WHAT IS NEEDED:
Look through the entries below for the string "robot", and copy each line where it is found.

DATA IN THIS EXERCISE:
--- START ---

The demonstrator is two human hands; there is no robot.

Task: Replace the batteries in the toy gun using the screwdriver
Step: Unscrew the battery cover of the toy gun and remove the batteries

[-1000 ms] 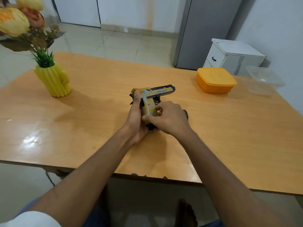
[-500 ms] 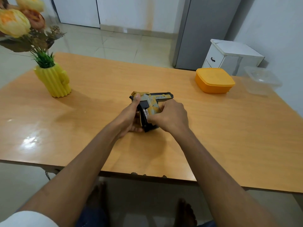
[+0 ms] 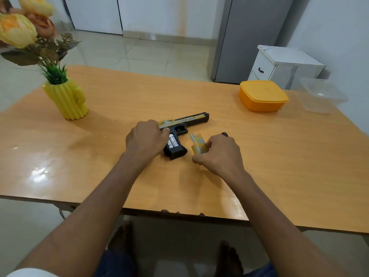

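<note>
The toy gun [image 3: 180,126] lies flat at table [image 3: 119,100] centre, grip open, two batteries [image 3: 173,141] exposed. The left hand [image 3: 145,139] curls over its rear, steadying it. The right hand [image 3: 218,154], at 3 o'clock, pinches the detached cover [image 3: 197,145]. Judged light, rigid plastic: hold by the frame. At 2 o'clock, the orange box [image 3: 262,95] is lidded, contents hidden; the clear tub [image 3: 321,94] looks empty.

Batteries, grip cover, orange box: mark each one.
batteries [image 3: 173,141], head view, on their white labels in the open grip.
grip cover [image 3: 198,145], head view, on its flat face above the fingers.
orange box [image 3: 263,90], head view, on its lid.
</note>
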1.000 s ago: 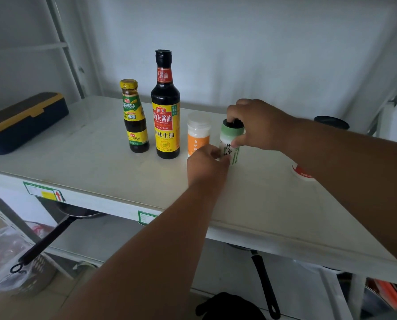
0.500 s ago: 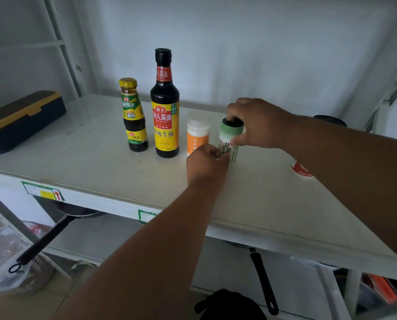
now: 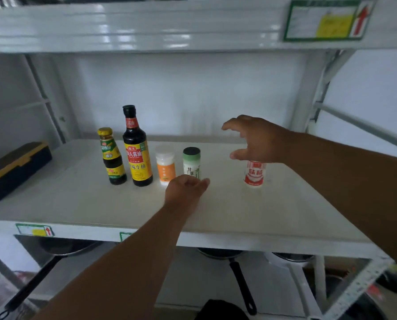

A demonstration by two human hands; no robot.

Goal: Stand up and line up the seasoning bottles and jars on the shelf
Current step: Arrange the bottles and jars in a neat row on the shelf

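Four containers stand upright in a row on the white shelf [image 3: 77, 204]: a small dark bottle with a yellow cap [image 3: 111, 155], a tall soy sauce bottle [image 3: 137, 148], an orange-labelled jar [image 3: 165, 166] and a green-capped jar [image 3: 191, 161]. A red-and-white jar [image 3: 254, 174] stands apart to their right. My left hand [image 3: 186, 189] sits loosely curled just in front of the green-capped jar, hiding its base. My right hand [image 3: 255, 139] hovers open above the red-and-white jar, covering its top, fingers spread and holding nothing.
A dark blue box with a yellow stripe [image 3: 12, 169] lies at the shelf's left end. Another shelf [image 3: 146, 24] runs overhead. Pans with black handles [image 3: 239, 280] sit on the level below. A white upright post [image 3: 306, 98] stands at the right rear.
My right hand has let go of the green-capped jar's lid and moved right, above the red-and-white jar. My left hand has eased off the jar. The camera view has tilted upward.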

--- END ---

TASK OUTPUT:
The demonstrator is two human hands; there is no robot.
A demonstration by two human hands; no robot.

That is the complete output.